Activity
The listing below should be written out word for word, with its pictures removed.
*** Opening Data ***
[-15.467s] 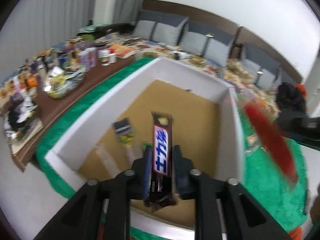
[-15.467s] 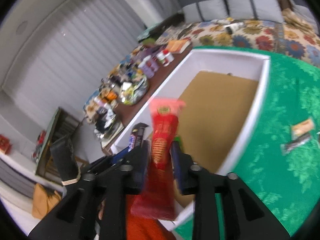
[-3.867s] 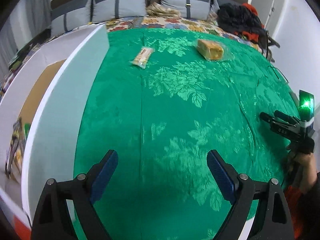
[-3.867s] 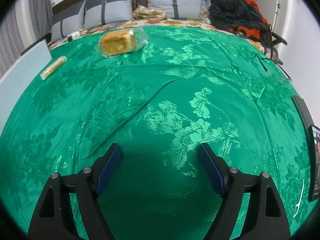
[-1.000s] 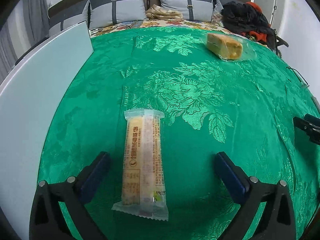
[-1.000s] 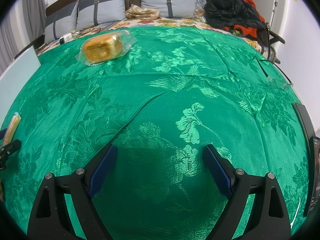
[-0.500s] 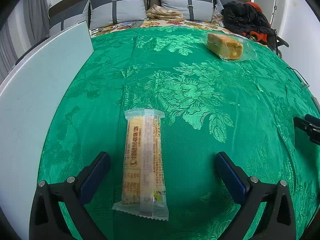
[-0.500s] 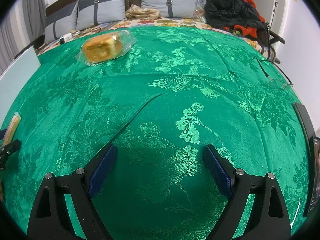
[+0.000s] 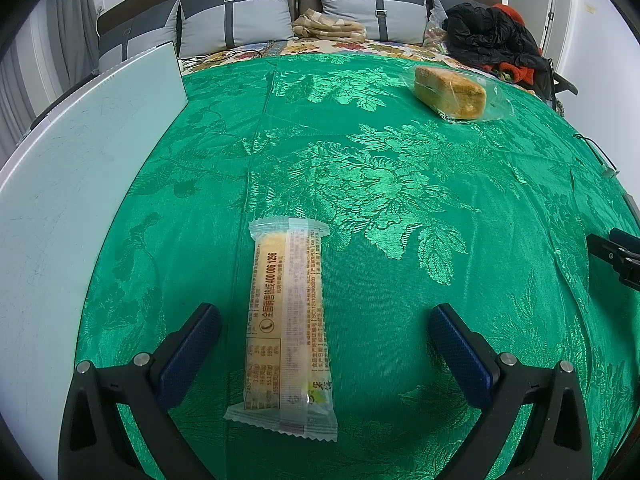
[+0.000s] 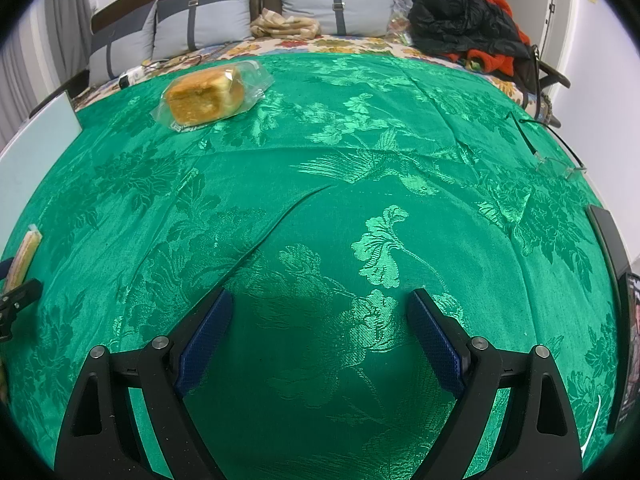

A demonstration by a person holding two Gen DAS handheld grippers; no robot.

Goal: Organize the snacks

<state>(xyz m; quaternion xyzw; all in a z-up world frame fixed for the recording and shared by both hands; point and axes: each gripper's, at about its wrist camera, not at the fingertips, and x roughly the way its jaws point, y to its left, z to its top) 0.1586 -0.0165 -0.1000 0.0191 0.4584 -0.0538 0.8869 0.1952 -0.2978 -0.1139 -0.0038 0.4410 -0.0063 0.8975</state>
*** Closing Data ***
Task response
[-15.467s] 
[-15.467s] 
[-3.867s] 
[-3.867s] 
[-1.000s] 
[-1.000s] 
[-0.500s] 
[-0.500s] 
[+0.000s] 
[+0.000s] 

A demonstration by a person holding two Gen DAS handheld grippers; no robot.

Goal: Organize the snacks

<state>(xyz m; quaternion xyzw; all in a z-up world frame fixed for the recording and shared by both hands; point and axes: each gripper's, at about its wrist camera, not at the fingertips, and x roughly the way its jaws point, y to its left, z to its top) 0.1586 -0.0165 -0.1000 0.0191 0.4584 -0.0538 0.8869 0.1952 -0.2978 -0.1139 -0.0038 0.4410 -0.0063 0.8975</state>

The exercise requires no additional answer.